Supplied information ▸
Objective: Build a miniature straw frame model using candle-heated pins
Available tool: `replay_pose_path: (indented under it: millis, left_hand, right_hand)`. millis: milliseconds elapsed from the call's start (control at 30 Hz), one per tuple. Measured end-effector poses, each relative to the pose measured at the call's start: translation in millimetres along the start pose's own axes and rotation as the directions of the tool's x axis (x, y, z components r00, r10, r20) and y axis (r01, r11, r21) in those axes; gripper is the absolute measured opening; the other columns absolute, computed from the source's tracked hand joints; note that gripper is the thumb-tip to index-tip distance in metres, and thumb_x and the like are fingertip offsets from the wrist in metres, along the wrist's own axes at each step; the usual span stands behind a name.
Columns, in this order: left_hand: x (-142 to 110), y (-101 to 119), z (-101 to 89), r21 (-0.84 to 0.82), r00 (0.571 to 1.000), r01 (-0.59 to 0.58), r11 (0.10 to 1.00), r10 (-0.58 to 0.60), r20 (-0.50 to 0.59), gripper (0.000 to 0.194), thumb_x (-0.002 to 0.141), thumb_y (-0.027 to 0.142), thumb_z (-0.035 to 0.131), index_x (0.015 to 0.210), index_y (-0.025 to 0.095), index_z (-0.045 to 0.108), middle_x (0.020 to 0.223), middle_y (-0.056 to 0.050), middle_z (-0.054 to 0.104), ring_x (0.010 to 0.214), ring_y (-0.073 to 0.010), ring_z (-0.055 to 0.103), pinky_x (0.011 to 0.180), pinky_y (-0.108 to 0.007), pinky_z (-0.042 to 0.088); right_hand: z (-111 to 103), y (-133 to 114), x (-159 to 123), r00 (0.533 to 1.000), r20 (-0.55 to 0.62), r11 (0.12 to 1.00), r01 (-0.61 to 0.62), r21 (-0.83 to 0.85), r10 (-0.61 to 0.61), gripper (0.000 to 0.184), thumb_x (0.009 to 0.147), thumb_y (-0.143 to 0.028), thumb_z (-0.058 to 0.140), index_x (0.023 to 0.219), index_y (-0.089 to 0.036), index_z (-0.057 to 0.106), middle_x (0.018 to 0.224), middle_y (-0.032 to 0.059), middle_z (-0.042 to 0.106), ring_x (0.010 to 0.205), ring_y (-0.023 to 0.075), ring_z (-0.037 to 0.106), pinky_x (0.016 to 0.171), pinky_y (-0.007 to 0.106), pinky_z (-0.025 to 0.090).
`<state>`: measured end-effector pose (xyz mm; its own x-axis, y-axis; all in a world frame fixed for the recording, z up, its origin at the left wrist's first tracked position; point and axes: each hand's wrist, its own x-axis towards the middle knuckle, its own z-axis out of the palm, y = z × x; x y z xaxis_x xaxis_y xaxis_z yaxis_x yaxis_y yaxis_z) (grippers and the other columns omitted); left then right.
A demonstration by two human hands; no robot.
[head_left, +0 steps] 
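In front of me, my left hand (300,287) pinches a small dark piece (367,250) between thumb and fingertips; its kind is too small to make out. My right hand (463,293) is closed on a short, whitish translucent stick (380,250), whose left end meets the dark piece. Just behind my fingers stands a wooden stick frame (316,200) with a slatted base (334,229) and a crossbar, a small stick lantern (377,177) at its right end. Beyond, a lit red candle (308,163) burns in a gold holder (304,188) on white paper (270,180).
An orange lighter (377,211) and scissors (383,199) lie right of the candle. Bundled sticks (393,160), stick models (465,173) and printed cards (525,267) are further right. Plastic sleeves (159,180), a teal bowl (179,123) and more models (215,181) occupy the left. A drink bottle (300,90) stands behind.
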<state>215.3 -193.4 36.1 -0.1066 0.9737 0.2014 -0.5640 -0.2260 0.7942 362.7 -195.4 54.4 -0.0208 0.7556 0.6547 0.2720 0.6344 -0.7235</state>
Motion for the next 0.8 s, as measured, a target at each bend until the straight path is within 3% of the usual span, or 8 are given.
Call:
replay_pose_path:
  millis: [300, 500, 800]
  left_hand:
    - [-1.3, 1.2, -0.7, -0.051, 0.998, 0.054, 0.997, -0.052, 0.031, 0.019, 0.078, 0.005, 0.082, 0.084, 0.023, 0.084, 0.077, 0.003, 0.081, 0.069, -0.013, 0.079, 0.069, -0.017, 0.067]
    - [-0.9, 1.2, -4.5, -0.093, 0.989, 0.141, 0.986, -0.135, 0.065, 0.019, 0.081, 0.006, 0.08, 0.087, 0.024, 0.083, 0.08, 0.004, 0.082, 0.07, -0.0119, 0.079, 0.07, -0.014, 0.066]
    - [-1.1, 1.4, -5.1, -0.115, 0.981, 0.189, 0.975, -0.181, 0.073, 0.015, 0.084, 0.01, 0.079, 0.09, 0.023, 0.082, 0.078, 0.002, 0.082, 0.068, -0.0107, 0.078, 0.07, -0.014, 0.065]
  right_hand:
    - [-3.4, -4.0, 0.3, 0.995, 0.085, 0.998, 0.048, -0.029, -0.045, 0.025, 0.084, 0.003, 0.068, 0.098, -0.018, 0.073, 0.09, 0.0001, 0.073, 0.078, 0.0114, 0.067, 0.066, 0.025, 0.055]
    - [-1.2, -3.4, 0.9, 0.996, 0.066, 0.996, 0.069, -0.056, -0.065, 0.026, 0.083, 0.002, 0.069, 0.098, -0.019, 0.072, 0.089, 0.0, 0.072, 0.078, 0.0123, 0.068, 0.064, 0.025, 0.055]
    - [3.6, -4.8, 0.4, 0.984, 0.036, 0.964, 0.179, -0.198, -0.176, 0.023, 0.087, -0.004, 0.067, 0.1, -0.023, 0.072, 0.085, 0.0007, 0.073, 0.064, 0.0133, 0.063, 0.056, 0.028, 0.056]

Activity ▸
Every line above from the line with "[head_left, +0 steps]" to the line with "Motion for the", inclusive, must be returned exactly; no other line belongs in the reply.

Task output ▸
[head_left, +0 steps] 
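In front of me, my left hand (300,287) pinches a small dark piece (367,250) between thumb and fingertips; its kind is too small to make out. My right hand (463,293) is closed on a short, whitish translucent stick (380,250), whose left end meets the dark piece. Just behind my fingers stands a wooden stick frame (316,200) with a slatted base (334,229) and a crossbar, a small stick lantern (377,177) at its right end. Beyond, a lit red candle (308,163) burns in a gold holder (304,188) on white paper (270,180).
An orange lighter (377,211) and scissors (383,199) lie right of the candle. Bundled sticks (393,160), stick models (465,173) and printed cards (525,267) are further right. Plastic sleeves (159,180), a teal bowl (179,123) and more models (215,181) occupy the left. A drink bottle (300,90) stands behind.
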<state>215.3 -193.4 36.1 -0.1066 0.9737 0.2014 -0.5640 -0.2260 0.7942 362.7 -195.4 54.4 -0.0208 0.7556 0.6547 0.2720 0.6344 -0.7235</state>
Motion for the next 0.8 s, as measured, a target at each bend until the straight path is within 3% of the usual span, or 8 are given.

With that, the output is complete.